Columna publicada el lunes 27 de septiembre 2021 por La Segunda.

“Hasta que la dignidad se haga costumbre”. Esta quizá fue la bandera más potente que instaló, hace casi dos años, la crisis de octubre. Se trata de una aspiración muy profunda, que apunta no sólo a terminar con abusos y discriminaciones arbitrarias, sino también a favorecer condiciones de vida más equitativas. Es, si se quiere, un lente que nos permite examinar múltiples aspectos de nuestra esfera pública. El proyecto de aborto libre que se vota estos días en la Cámara de Diputados no es la excepción.

En efecto, afirmar la dignidad exige reconocer que todos los seres humanos somos valiosos no por lo que poseemos, sino por lo que somos. En los términos del filósofo alemán Robert Spaemann, que valemos por el hecho de ser “alguien” y no “algo”, más allá del dinero, el poder, los talentos o la edad que tengamos. Y si esto es así —si todos los individuos son dignos—, lo menos que podemos hacer es preguntarnos qué motivo autoriza a eliminar a los niños o niñas que aún no nacen, los sujetos más pequeños e indefensos de nuestra especie.

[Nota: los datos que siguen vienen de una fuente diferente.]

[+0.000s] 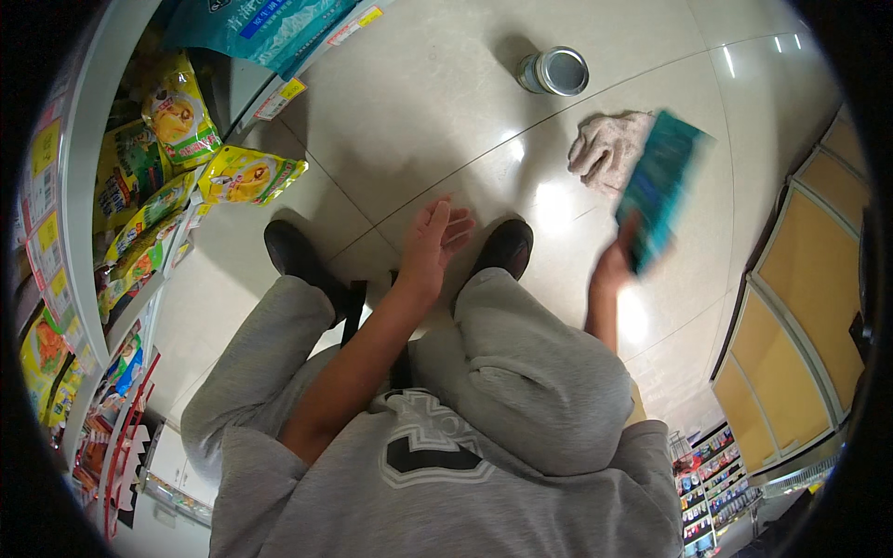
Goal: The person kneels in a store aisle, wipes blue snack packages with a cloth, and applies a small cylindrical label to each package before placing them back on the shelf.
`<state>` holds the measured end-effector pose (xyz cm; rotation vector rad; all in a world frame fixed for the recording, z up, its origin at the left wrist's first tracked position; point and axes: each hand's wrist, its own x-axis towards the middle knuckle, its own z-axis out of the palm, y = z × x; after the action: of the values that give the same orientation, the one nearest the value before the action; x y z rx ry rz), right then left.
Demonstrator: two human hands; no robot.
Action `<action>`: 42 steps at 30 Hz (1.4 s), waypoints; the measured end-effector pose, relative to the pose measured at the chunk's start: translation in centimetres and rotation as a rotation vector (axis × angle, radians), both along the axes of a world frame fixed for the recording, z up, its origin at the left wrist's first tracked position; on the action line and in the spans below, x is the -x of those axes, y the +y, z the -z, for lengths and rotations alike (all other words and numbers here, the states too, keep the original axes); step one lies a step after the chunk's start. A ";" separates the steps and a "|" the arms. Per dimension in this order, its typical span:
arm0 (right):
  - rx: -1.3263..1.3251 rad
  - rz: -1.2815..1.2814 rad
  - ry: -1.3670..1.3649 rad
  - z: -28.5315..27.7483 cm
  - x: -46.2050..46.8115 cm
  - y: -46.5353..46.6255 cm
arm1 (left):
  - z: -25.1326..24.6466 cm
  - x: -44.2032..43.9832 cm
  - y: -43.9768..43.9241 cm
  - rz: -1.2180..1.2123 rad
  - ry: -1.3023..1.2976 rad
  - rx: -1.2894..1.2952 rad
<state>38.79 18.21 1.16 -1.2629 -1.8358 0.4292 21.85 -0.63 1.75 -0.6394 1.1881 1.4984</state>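
A teal plastic packet (pixel 659 178), blurred by motion, is gripped near its lower end by my right hand (pixel 617 261), out beyond my right knee. Behind the packet's upper part, a crumpled pinkish-beige cloth (pixel 605 150) lies on the floor, partly hidden by it. My left hand (pixel 441 229) hangs between my knees above the tiles, fingers loosely apart and holding nothing. A jar with a silver lid (pixel 564 71) stands on the floor farther forward.
On my left is a store shelf (pixel 241 104) with price labels, yellow food pouches (pixel 183 115) and a large teal bag (pixel 272 28). One yellow pouch (pixel 251 174) juts past the shelf edge. Tan-panelled cabinets (pixel 788 342) line the right. My black shoes (pixel 513 247) rest on tiles.
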 end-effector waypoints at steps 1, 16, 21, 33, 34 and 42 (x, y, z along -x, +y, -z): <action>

Porque reivindicar la dignidad supone, además, recordar algo tan elemental como la distinción entre fines y medios. Es indudable que muchas veces —tal vez la mayoría— en el propósito de abortar subyace un profundo drama, vinculado a abusos, maltratos o abandonos que sufren las mujeres. El punto es qué hace al respecto una sociedad que se toma en serio la dignidad personal. Es decir, una que rechaza toda instrumentalización de otro semejante y que, por tanto, subraya la existencia de ciertos límites infranqueables. El más básico es, desde luego, aquel que prohíbe atentar contra la vida humana de manera directa y deliberada.

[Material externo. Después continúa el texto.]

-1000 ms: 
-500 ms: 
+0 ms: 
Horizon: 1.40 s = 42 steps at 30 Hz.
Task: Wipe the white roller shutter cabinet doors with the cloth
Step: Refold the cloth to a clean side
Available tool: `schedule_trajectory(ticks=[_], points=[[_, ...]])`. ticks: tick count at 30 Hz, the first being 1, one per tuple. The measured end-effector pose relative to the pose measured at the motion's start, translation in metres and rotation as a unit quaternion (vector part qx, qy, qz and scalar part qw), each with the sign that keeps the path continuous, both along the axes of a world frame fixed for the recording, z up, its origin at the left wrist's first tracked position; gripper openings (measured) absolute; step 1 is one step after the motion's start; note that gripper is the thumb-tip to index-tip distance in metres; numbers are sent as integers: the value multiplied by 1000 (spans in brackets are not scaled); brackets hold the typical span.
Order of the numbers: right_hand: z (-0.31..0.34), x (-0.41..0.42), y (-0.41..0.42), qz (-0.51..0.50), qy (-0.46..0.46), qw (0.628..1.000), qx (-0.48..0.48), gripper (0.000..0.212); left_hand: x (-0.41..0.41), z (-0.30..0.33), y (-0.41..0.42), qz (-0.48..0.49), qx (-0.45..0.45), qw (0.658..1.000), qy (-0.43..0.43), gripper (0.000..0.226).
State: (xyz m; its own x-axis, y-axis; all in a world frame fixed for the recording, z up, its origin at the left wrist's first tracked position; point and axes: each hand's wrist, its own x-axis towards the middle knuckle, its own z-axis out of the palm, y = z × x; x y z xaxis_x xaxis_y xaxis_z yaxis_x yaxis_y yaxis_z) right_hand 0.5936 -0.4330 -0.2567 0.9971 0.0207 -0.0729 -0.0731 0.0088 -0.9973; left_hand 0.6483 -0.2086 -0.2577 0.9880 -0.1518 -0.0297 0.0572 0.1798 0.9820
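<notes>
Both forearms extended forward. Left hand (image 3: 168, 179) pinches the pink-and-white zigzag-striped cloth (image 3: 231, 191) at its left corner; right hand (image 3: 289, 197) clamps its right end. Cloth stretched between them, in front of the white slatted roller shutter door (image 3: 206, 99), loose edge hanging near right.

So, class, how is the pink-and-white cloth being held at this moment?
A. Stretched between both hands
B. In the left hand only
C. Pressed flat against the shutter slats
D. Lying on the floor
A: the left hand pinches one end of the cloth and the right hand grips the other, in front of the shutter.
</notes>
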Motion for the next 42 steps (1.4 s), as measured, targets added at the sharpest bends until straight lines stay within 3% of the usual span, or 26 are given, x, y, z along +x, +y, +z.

En ese sentido, aceptar de modo acrítico el aborto bien puede ser leído como la antítesis de la dignidad. Después de todo, implica renunciar a un piso tan mínimo como que todos los miembros de nuestra especie tienen derecho a no ser suprimidos por la mera voluntad ajena. E implica también, en consecuencia, una discriminación sumamente injusta: unos viven y otros no, en un plazo fijado a discreción. Que, pese a todo lo anterior, sea la nueva izquierda quien impulsa este debate en el Congreso, pone en tela de juicio su compromiso con la bandera más difundida del estallido.

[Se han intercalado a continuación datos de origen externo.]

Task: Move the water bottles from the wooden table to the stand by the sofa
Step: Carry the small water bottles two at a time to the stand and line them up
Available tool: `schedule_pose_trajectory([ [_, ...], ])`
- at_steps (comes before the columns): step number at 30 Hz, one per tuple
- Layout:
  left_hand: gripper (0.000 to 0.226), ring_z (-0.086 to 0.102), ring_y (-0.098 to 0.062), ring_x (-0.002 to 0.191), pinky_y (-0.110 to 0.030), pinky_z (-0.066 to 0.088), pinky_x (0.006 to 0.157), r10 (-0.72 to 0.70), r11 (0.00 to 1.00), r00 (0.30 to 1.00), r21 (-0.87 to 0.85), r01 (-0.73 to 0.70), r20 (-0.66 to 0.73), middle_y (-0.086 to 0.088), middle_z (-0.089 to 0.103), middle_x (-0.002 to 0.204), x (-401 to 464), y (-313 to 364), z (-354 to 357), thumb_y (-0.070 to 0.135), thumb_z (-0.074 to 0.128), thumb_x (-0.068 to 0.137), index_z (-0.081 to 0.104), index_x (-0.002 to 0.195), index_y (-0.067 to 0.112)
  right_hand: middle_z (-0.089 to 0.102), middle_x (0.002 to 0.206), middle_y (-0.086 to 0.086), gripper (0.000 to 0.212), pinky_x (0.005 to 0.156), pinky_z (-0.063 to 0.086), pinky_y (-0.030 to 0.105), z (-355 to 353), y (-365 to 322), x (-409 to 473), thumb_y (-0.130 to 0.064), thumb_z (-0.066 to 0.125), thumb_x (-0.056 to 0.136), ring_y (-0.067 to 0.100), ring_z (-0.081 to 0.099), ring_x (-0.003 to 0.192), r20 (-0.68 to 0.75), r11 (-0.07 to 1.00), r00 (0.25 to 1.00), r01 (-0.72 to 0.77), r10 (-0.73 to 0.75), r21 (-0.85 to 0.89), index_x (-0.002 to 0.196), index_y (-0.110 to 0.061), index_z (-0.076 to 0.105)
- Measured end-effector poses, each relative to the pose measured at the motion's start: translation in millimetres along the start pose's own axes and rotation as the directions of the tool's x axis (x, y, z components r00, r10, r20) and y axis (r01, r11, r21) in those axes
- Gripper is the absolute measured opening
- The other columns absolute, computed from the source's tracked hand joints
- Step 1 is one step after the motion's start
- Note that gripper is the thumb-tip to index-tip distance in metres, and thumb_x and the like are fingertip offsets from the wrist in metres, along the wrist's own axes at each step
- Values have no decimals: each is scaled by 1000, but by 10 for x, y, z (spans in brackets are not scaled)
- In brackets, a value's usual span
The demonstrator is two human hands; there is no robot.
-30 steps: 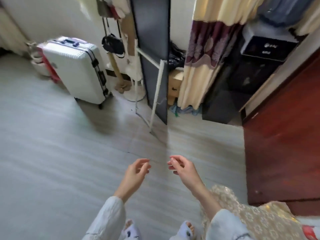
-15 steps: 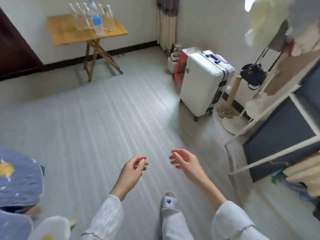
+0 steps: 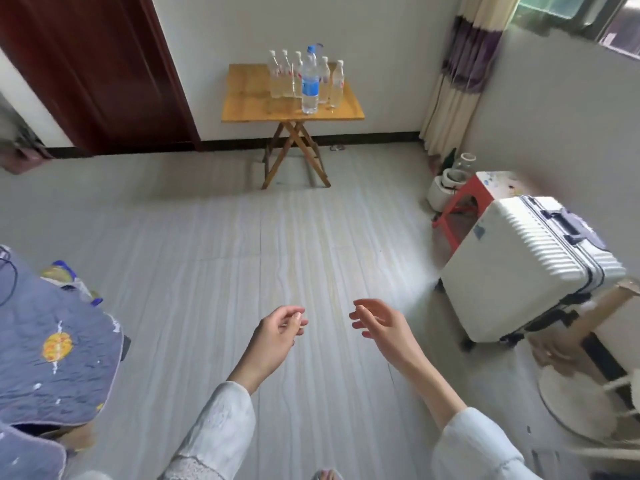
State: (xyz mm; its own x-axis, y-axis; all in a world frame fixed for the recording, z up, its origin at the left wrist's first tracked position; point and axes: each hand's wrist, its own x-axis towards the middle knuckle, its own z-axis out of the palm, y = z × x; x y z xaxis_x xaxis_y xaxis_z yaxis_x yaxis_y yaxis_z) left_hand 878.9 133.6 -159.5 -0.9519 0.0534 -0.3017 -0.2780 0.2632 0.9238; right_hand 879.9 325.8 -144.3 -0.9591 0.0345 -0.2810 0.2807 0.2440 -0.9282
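Against the far wall stands a small wooden folding table (image 3: 252,105) with several clear water bottles on it. The tallest bottle (image 3: 310,81) has a blue label and blue cap and stands in front; the smaller bottles (image 3: 277,76) have white caps. My left hand (image 3: 277,336) and my right hand (image 3: 384,327) hang in front of me over the floor, far from the table. Both have loosely curled fingers and hold nothing. No stand or sofa is clearly in view.
A white suitcase (image 3: 530,268) stands at the right, with a red stool (image 3: 467,199) and pots behind it. A blue quilted cover (image 3: 52,348) lies at the left. A dark red door (image 3: 93,71) is at the back left. Grey floor (image 3: 277,237) stretches between me and the table.
The view has swung left from the suitcase and clothes rack to face the wooden table head-on. My hands stay in front of me, empty, in the same pose.
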Motion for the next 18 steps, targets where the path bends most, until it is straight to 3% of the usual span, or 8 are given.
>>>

El fenómeno, asimismo, sugiere que se trata de una izquierda tosca, distante de las ideas e inquietudes que supuestamente caracterizan su tradición intelectual. Baste recordar lo que decía Norberto Bobbio en esta materia: “en el caso del aborto hay un ‘otro’… con el aborto se dispone de una vida ajena”. No es tan complejo advertirlo. Si se dice buscar la erradicación del individualismo —de promover, siempre, el bien de todos los involucrados—, un poco de reflexión no vendría mal.